PICO DA COVID-19 NO OESTE DO PARÁ SERÁ NA PRÓXIMA QUINZENA, INDICA ESTUDO DA UFOPA
O estudo foi feito pelo professor Hugo Alex Diniz, que além de
reitor da UFOPA é também matemático
O mais recente relatório do Painel Covid, desenvolvido pelo
Laboratório de Aplicações Matemáticas (Lapmat), da Ufopa (Universidade Federal
do Oeste do Pará), demonstrou que a região está próxima ao pico da pandemia por
covid-19, que deve ocorrer neste mês de junho.
O estudo foi feito pelo professor Hugo Alex Diniz, que é reitor da
Ufopa e também matemático, usando três modelos de análise para calcular as
projeções.
Os resultados convergem para a estimativa de que o auge da
pandemia no Pará ocorreu em fins de maio e início de junho e apresenta uma
tendência de queda. No oeste do estado, porém, estima-se que o pico poderá
ocorrer na próxima quinzena, no dia 17 ou 26 de junho.
“De acordo com a metodologia que nós utilizamos e com dados do
Ministério da Saúde, estamos nos aproximando do pico. Esse não é um dado exato,
é muito dinâmico, mas creio que há uma convergência dos diversos estudos de que
nós estamos atravessando esse momento de maior alta nos casos e óbitos diários
em âmbito nacional e, ao que tudo indica, isso está acontecendo agora também
nos interiores, fora das capitais”, explica o reitor.

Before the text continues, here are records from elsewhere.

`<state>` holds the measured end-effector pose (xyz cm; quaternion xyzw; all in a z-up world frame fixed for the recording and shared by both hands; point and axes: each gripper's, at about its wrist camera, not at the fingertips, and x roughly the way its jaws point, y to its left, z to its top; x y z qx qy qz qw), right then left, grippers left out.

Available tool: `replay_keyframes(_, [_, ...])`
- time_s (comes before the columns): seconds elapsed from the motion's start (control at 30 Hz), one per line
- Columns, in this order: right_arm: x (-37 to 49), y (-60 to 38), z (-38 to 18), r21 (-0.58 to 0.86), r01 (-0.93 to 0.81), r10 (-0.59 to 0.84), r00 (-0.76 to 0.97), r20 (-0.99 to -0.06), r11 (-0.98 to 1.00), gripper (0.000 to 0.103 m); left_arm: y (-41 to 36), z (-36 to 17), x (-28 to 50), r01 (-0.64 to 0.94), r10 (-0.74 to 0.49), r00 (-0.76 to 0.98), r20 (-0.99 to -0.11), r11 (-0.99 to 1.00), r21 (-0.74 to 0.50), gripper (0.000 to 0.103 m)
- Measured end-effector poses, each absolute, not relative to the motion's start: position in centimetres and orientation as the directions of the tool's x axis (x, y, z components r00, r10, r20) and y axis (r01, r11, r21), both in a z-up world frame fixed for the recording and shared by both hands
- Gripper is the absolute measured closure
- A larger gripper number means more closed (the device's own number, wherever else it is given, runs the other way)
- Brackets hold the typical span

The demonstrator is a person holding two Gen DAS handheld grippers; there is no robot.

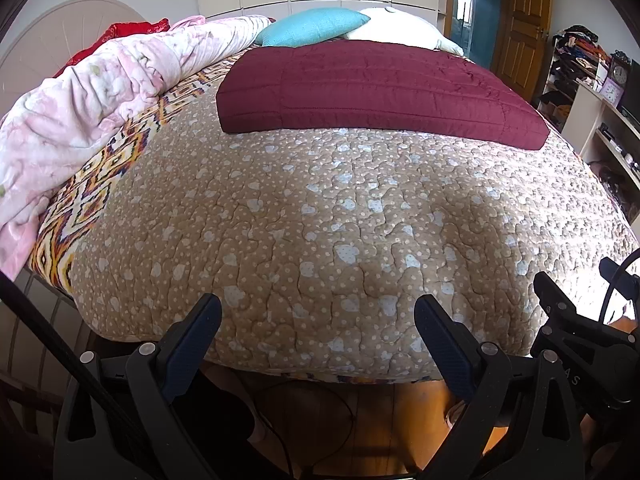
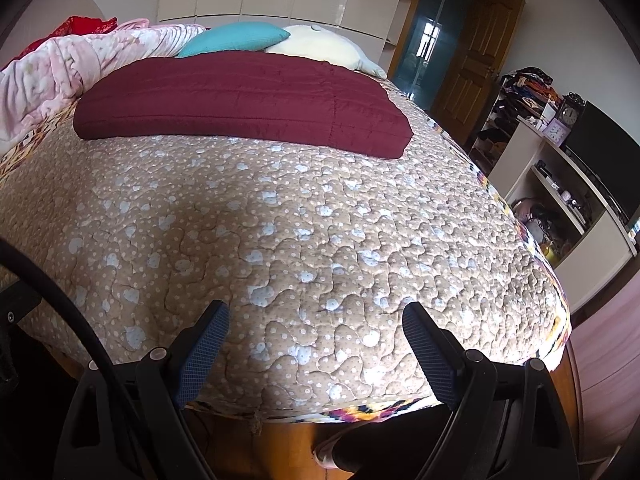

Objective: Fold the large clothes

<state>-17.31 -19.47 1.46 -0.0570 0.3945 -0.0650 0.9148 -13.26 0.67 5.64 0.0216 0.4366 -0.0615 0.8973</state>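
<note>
A dark red quilted garment [image 1: 372, 92] lies folded into a flat rectangle on the far half of the bed; it also shows in the right wrist view [image 2: 240, 100]. My left gripper [image 1: 318, 320] is open and empty, held at the bed's near edge, well short of the garment. My right gripper [image 2: 316, 326] is open and empty, also at the near edge. The right gripper's body shows at the right edge of the left wrist view [image 1: 576, 320].
The bed carries a tan quilted cover with pale dots [image 1: 320, 220]. A pink floral blanket [image 1: 80, 96] is bunched along the left side. A teal cushion [image 1: 316, 26] and a cream pillow [image 1: 400, 28] lie at the head. Shelves [image 2: 568, 184] stand right of the bed.
</note>
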Motion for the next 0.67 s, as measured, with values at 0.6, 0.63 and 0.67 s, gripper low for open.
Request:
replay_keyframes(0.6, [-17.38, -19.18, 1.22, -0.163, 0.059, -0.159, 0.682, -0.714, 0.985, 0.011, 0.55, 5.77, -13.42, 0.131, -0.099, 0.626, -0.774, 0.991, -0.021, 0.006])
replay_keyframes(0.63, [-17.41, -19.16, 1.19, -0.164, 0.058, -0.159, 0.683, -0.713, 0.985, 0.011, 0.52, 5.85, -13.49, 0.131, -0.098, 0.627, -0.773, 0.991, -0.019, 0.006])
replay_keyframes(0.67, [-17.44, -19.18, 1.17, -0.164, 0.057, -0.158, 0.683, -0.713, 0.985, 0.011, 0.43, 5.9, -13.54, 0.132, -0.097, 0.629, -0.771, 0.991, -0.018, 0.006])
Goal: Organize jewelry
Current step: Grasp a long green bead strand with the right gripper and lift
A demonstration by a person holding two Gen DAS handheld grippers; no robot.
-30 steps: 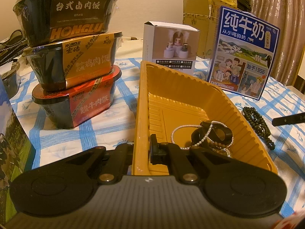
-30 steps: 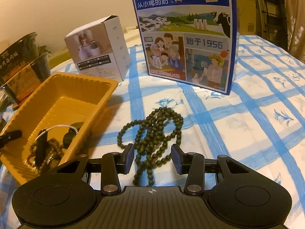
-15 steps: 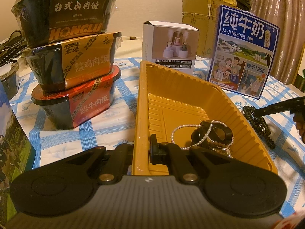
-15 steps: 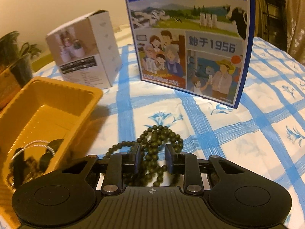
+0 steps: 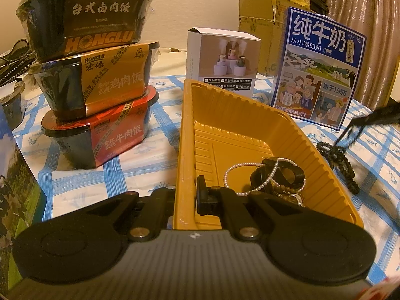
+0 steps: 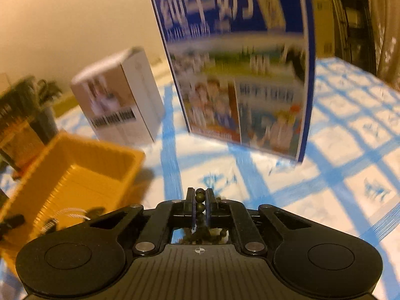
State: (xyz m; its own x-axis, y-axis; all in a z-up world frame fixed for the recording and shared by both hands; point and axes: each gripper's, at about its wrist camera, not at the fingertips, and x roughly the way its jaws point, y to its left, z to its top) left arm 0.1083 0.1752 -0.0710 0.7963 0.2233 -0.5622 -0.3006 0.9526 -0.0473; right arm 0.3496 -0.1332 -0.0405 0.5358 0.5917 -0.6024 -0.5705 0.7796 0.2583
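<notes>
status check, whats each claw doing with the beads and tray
Left claw shut on yellow tray wall. Right claw just closed on dark bead string, part still on cloth. Path to tray looks open.

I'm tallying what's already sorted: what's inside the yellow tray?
In the tray: a pearl strand, black rings, brown beads. The heap and the left gripper on its wall hide anything beneath.

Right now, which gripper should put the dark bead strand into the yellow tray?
Right. The right gripper is shut on the dark bead strand, having just closed on it. The left gripper is clamped on the yellow tray wall, steadying it.
</notes>
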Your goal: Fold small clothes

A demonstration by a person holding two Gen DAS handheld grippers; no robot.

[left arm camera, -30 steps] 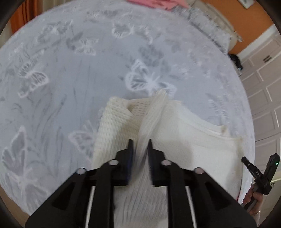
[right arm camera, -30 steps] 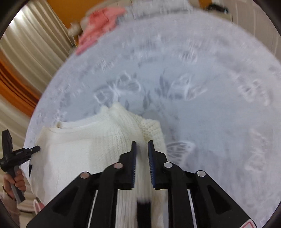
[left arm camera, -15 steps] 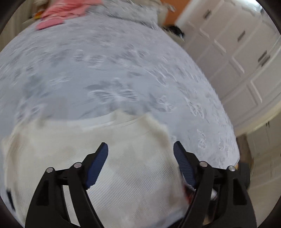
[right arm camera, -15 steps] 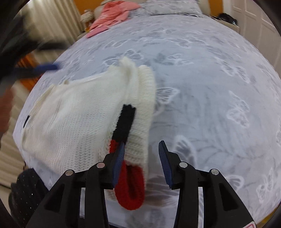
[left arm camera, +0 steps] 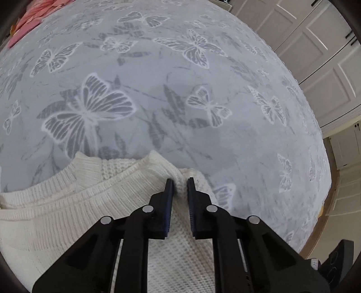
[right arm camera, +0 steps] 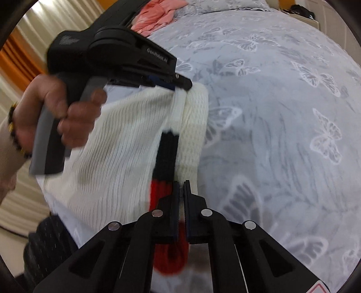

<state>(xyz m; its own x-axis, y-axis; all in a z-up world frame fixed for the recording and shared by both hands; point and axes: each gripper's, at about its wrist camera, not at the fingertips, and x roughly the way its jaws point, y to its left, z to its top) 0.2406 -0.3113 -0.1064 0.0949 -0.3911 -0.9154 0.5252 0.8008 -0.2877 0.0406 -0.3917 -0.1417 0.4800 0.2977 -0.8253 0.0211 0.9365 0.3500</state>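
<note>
1. The left gripper (left arm camera: 180,181) has just been closed; a fold of the white sweater (left arm camera: 94,202) is now pinched between its fingers.
2. The right gripper (right arm camera: 182,184) has closed on the sleeve edge by the red cuff (right arm camera: 159,191).
3. The sweater lies on the bed (left arm camera: 158,101), ready for folding.

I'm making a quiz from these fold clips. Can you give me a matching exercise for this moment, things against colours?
Things:
1. sweater
2. sleeve cuff
3. bedspread
4. clothes pile

Colours:
A. pink
B. cream
C. red
D. grey with white butterflies

Pairs: 1-B, 2-C, 3-D, 4-A
</note>
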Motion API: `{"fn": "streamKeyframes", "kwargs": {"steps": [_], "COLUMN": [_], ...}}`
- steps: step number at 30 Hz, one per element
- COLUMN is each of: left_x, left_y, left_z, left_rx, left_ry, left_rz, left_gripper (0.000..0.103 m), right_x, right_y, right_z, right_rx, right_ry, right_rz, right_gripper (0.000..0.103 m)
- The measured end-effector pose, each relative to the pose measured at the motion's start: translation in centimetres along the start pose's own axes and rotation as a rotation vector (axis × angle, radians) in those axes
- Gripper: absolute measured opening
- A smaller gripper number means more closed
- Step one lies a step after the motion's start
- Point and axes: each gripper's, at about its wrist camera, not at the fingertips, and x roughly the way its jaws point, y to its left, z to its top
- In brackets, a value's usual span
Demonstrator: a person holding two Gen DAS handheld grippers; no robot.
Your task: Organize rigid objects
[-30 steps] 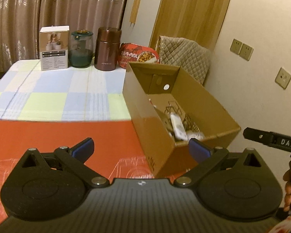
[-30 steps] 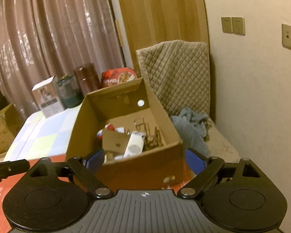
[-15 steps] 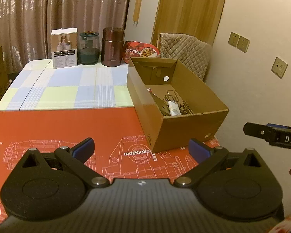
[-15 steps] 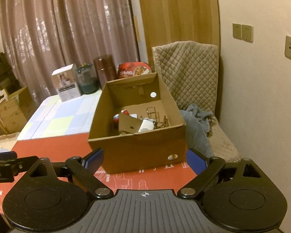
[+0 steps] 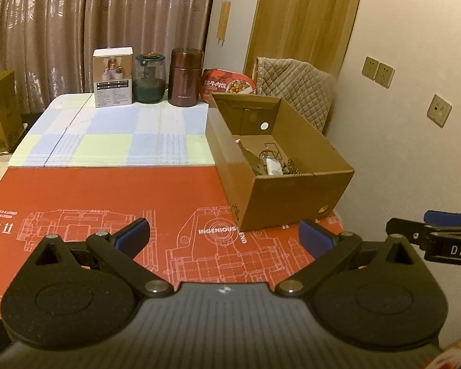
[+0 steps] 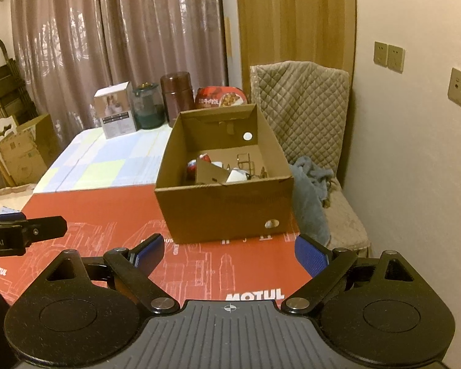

Segundo a projeção, é provável o registro de mais de 9 mil testes
positivos para covid-19 e 400 óbitos pela doença até o final deste mês no oeste
paraense. Atualmente, são mais de 4.200 casos confirmados e de 230 óbitos.
Proliferação da doença
Em todo o estado, esses números podem ultrapassar a marca de 80
mil casos confirmados e 4.500 óbitos, cenário que coincide com o projetado
no último Boletim Covid-PA publicado
pela Universidade Federal Rural da Amazônia (UFRA).
O estudo também demonstra que a proliferação da doença ocorre de
forma mais acelerada no interior do Pará.
Em números efetivos de reprodução atuais, o oeste paraense está
com uma taxa de aumento de casos de 2.03 e o Pará, em 1.25. Em relação aos
óbitos, na região a taxa de reprodução é de 1.37, enquanto que no estado em
geral é de 0.45.
O pesquisador chama atenção para a subnotificação de casos e
óbitos e é categórico ao afirmar que “o cenário do Pará e região oeste é de
preocupação.”
“Além da questão de que os dados estão defasados, há uma
subnotificação clara de casos. Nossa política de testagem é muito ruim e temos
uma subnotificação de óbitos”.
Com base nos resultados preliminares da pesquisa “Prevalência de
infecção por COVID-19 no Brasil (Epicovid-19)”, realizada pela Universidade
Federal do Pelotas (UFPEL), a subnotificação é uma realidade brasileira numa
proporção de sete casos reais de infectados não registrados para cada caso
confirmado pelas fontes oficiais. “Mesmo nesse cenário, ainda há uma boa parte
da população que ainda não foi contaminada”, alerta.
Além disso, a falta de transparência e a discrepância entre os
dados divulgados pelos governos federal, estadual e municipal têm dificultado a
realização do estudo e o cálculo de projeções mais precisas. Por este motivo, o
estudo é baseado exclusivamente nas informações do Ministério da Saúde, que
traz os dados em planilha e registros datados, o que não é feito nas esferas
estadual e municipal.
A interrupção do fornecimento de informações pelo Ministério da
Saúde e a mudança de metodologia pela Secretaria de Estado de Saúde Pública do
Pará (Sespa) também impactaram negativamente a análise.
O professor afirma: “Gostaria de lamentar essa diferença tão
brutal de política em nível federal, estadual e municipal e uma espécie de
briga por protagonismo. As informações deveriam estar sendo divulgadas de
maneira mais transparente possível. Isso se torna mais grave agora no nível
federal. Essa mudança no painel é algo muito grave, com consequências,
inclusive, internacionais, porque o Brasil se coloca para o mundo como um país
com informações não confiáveis sobre a pandemia, o que pode gerar ações de
outros países no sentido de dificultar a entrada de brasileiros em seus
países”.
“Isso dificulta muito qualquer tipo de estudo e dificulta a
decisão dos gestores, podendo levá-los a tomar decisões de abertura prematura
das atividades nesse momento da pandemia, que, como disse anteriormente, está
em seu pior momento na nossa região”, complementa Diniz.